• [Exercise goal] Your task is to find every line in the records that holds the string "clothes" and copy it.

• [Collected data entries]
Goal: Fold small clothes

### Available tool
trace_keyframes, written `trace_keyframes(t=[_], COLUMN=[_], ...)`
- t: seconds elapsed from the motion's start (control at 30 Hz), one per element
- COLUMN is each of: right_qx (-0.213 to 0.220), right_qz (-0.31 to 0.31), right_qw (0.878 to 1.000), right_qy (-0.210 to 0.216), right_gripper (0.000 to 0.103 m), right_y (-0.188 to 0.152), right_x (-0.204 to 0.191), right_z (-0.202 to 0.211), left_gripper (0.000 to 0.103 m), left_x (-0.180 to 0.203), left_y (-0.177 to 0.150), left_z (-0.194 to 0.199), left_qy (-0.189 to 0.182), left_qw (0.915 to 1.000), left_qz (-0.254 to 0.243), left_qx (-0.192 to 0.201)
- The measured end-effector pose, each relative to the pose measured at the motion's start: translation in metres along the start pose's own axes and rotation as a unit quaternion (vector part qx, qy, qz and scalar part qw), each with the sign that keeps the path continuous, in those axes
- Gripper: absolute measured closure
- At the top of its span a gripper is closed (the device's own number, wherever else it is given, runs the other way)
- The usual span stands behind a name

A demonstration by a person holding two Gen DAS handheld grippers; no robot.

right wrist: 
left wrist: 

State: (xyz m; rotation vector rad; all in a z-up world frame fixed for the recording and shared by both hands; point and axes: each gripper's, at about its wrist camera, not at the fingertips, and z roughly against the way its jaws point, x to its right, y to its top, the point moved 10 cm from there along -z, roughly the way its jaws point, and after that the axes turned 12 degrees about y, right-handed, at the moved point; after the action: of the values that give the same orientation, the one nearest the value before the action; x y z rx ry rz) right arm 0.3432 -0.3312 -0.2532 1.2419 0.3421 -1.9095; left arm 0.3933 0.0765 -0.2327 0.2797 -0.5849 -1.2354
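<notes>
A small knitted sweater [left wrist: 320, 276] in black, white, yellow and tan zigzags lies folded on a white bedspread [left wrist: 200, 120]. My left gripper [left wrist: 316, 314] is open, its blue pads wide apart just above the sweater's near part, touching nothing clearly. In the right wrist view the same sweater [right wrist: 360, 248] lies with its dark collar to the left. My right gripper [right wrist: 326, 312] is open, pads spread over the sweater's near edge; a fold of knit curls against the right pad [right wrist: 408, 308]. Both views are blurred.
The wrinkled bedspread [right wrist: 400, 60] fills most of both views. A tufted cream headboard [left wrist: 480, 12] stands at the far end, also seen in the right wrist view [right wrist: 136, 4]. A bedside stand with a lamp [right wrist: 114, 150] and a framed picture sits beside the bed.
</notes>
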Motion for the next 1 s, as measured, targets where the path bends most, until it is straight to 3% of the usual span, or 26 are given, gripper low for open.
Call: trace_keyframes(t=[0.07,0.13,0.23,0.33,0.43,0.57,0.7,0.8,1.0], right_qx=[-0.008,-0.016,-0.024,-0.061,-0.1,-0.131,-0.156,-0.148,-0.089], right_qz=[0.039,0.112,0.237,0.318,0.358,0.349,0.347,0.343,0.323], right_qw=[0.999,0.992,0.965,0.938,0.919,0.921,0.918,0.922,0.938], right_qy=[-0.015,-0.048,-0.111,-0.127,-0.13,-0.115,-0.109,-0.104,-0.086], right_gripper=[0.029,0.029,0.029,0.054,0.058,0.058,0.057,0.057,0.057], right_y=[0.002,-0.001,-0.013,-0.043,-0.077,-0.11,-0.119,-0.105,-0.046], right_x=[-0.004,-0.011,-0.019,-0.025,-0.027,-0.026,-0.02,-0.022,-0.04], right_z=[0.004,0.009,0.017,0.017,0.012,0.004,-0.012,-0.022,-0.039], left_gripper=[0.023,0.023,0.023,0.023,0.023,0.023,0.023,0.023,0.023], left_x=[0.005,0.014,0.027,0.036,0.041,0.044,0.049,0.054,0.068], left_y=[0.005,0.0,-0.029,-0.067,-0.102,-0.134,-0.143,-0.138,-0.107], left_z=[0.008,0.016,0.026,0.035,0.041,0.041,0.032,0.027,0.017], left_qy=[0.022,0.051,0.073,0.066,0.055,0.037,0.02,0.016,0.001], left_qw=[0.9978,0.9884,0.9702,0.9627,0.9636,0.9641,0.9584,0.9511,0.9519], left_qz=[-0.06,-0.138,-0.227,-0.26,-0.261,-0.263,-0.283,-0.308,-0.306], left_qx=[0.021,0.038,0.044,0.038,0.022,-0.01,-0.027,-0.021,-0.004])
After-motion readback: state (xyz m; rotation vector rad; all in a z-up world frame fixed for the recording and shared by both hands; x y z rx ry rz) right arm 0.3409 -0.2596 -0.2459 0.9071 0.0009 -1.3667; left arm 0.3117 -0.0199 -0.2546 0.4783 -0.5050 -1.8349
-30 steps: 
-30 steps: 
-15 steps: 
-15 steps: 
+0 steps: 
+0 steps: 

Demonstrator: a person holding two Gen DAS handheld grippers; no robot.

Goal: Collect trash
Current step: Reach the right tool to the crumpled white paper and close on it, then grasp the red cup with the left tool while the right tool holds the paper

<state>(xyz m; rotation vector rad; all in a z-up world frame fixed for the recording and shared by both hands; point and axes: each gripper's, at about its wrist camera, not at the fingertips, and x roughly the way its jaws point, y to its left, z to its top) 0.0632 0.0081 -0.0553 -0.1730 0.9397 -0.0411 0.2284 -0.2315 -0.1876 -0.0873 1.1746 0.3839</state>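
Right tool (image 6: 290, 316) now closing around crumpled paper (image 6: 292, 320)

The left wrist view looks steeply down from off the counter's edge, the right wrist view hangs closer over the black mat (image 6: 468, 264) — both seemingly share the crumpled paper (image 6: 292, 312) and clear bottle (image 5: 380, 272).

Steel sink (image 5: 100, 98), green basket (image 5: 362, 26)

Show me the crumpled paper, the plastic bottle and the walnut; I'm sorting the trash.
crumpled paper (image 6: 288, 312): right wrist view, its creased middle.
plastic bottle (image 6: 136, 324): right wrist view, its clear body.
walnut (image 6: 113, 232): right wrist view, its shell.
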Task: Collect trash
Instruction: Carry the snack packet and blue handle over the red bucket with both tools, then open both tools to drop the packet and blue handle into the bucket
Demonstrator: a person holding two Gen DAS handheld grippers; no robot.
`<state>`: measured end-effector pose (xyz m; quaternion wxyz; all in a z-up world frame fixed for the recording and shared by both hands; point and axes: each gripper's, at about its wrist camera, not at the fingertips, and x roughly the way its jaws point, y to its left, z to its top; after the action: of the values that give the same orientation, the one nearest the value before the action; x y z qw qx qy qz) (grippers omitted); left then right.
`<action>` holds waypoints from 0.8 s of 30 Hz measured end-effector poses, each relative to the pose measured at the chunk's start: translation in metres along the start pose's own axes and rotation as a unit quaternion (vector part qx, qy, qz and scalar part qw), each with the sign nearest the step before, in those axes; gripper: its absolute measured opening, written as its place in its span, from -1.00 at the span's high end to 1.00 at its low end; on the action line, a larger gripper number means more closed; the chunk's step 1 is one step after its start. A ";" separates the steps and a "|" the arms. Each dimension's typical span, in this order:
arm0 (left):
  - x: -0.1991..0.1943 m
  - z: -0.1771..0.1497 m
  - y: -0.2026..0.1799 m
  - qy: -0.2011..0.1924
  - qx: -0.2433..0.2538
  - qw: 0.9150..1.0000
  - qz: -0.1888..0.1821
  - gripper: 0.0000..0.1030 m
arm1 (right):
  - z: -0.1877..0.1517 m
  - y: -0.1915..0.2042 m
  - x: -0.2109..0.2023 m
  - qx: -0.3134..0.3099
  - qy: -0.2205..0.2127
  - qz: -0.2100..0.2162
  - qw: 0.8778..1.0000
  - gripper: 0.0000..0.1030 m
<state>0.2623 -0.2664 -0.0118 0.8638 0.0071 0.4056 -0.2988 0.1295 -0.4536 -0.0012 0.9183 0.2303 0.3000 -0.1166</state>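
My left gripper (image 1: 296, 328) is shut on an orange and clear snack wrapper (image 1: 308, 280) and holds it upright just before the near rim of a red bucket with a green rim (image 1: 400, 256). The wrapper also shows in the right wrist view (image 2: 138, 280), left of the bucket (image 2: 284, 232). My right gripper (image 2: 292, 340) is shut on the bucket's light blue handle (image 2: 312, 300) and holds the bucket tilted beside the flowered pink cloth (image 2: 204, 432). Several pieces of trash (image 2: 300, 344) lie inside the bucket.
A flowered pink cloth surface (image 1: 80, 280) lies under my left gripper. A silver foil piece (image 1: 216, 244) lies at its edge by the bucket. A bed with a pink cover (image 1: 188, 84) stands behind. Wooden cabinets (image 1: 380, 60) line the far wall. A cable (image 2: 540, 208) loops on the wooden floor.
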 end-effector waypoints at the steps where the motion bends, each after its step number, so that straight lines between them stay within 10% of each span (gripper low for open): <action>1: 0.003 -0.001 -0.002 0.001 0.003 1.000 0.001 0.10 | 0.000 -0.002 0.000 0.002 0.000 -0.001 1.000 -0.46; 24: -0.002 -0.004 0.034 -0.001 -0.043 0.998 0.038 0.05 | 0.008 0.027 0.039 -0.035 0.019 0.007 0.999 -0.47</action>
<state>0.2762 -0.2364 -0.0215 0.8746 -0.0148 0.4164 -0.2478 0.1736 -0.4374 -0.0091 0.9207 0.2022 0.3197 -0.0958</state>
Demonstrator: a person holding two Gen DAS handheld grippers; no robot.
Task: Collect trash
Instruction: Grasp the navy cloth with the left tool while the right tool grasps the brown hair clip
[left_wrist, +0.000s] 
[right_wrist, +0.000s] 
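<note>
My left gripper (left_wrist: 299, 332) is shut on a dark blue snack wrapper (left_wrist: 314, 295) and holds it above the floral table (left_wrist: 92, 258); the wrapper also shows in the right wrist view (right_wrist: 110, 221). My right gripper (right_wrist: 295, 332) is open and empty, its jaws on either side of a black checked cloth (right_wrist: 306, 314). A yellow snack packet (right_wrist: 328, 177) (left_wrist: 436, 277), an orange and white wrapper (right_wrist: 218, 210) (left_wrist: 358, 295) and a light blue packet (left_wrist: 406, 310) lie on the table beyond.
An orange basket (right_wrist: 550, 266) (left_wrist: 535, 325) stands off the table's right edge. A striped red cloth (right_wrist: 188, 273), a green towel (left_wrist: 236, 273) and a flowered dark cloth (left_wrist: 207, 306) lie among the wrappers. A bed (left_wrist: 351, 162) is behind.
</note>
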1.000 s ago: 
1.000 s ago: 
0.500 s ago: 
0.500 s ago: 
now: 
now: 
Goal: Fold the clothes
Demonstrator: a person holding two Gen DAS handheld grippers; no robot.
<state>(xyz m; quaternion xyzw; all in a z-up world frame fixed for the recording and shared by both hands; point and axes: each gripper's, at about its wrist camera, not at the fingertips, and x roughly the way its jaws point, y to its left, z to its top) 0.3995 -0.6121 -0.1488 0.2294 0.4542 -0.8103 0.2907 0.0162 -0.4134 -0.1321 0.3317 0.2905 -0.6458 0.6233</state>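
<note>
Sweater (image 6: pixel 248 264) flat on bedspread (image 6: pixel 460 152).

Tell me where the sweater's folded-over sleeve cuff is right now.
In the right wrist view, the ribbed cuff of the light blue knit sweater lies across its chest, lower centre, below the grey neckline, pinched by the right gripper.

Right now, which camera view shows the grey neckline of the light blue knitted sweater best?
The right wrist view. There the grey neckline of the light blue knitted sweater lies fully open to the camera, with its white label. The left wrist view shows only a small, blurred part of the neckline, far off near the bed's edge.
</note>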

• [Task answer]
Goal: Fold small clothes
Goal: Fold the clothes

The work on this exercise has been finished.